Closer to home, and close to the elections, Left and Right waged war on each other, each claiming that the State Comptroller’s Report on the cost of housing and the discussions over Prime Minister Benjamin Netanyahu’s expenses and planned speech in Congress were all aimed at diverting attention from the real issues.
I agree with Yediot Aharonot columnist Yoaz Hendel that the one report that we most need at the moment is the one that is missing. As Hendel notes, the report on housing prices could have waited until after the elections; it’s not as if anybody has avoided noticing that buying a home in Israel is beyond the means of the average would-be first-time purchaser, and the study of Netanyahu’s spending habits – along with those of former president Shimon Peres – should have been carried out and made public a long time ago, when questions were first raised.
The missing report – the most urgent – as Hendel points out, is the Knesset Foreign Affairs and Defense Committee findings on Operation Protective Edge. A report on the handling of terror tunnels, the risks to local residents, and the level of protection offered to IDF soldiers could help voters make an informed decision in the polls next month. More importantly, it could save lives in a region where it isn’t only the weather and chocolate-deprived travelers that swing unpredictably from one extreme to the other.
My favorite study of the week was the one that gave Israelis a collective “Told you so” sigh of satisfaction.
Dr. Gideon Lack of King’s College London, influenced by Israeli colleagues who noted that Israeli children have a far lower rate of allergy to peanuts, led research into the topic and discovered what Israelis instinctively knew all along.

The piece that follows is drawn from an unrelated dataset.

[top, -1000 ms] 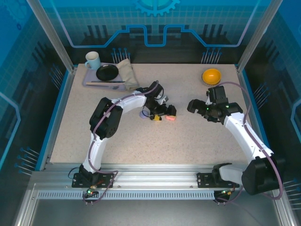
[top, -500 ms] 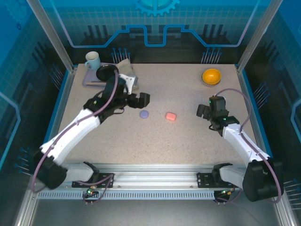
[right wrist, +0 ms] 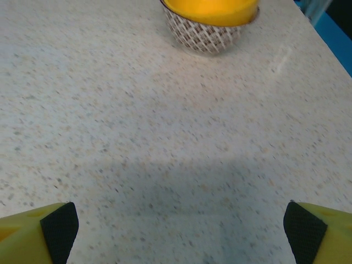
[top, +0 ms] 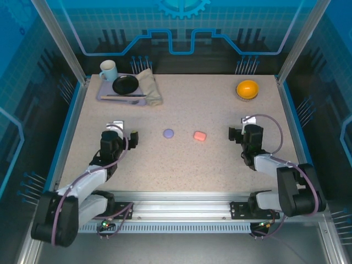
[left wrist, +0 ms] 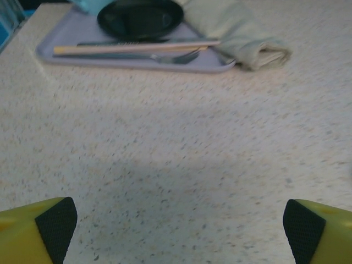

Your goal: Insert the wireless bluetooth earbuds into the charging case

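Two small rounded charging cases lie shut on the speckled table: a pale purple one (top: 168, 133) and a salmon-pink one (top: 199, 136) just right of it. The wireless bluetooth earbuds are out of view. My left gripper (top: 124, 132) sits low at the near left, well left of the purple case, open and empty; its yellow fingers (left wrist: 38, 231) frame bare tabletop. My right gripper (top: 242, 127) rests right of the pink case, also open and empty, its fingers (right wrist: 316, 231) spread wide over bare table.
A lilac tray (top: 104, 97) at the back left carries a black plate (top: 125, 84), fork, chopsticks and a folded napkin (top: 149, 87), with a pale mug (top: 108, 70) beside them. An orange-filled patterned bowl (top: 247, 89) stands at the back right, ahead of the right gripper.
The left arm has pulled away from the cases and folded back to the near left. The right arm has drawn back toward its base. Both cases stay put.
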You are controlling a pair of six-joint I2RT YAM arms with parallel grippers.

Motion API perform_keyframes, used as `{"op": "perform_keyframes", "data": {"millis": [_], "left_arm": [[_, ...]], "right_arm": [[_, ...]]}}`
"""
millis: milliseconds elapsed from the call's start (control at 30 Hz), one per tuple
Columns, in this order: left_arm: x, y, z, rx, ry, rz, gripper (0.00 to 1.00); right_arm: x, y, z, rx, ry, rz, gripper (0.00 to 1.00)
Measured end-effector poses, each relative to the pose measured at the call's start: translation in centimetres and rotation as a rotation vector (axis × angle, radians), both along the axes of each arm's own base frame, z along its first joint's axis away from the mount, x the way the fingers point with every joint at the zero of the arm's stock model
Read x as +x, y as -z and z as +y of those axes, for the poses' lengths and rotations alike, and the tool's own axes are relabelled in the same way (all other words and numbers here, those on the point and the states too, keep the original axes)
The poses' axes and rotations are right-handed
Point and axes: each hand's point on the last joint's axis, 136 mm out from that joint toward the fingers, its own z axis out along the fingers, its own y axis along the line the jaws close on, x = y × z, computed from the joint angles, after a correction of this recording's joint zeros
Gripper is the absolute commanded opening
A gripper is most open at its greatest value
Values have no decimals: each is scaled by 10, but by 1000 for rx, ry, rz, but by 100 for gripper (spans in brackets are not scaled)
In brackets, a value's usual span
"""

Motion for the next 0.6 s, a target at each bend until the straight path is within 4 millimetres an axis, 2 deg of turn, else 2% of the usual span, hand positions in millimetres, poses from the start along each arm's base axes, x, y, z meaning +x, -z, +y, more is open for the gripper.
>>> {"op": "perform_keyframes", "data": {"millis": [67,133,233,300,433,600], "left_arm": [[8,16,8,-9,-19,16,99],[18,28,13,-26,-23,30,99],[37,40,10,-54,8,31,99],[44,48,6,-69,31,48,99],[55,37,6,-90,48,14,99],[59,31,7,-99,50,-7,99]], "right_arm": [[6,-1,2,10,-19,-41,100],[13,7,7,13,-56,-53,100],[16,23,19,27,-139,-3,100],[21,19,22,43,-175,-6,100],[30,6,28,51,-213,-41,100],[31,6,31,52,-234,-42,100]]}}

We have a secret weapon – Bamba, the peanut-flavored, corn-puff snack that is fed to local babies from the age of about six months on.
Lack’s findings, presented to the annual meeting of the American Academy of Allergy, Asthma and Immunology and reported in the New England Journal of Medicine, suggest that contrary to the usual practice in other Western countries, early exposure to peanuts can significantly reduce the chances of developing the allergy.
I can’t help but wonder how long it takes for us to be blamed for unleashing peanut allergies on the world just so we can sell the peanut-flavored puffs. Anyway, those who support boycott, divestment and sanctions of all things Israeli should feel free to avoid Bamba – and all Israel-related health and technological advances.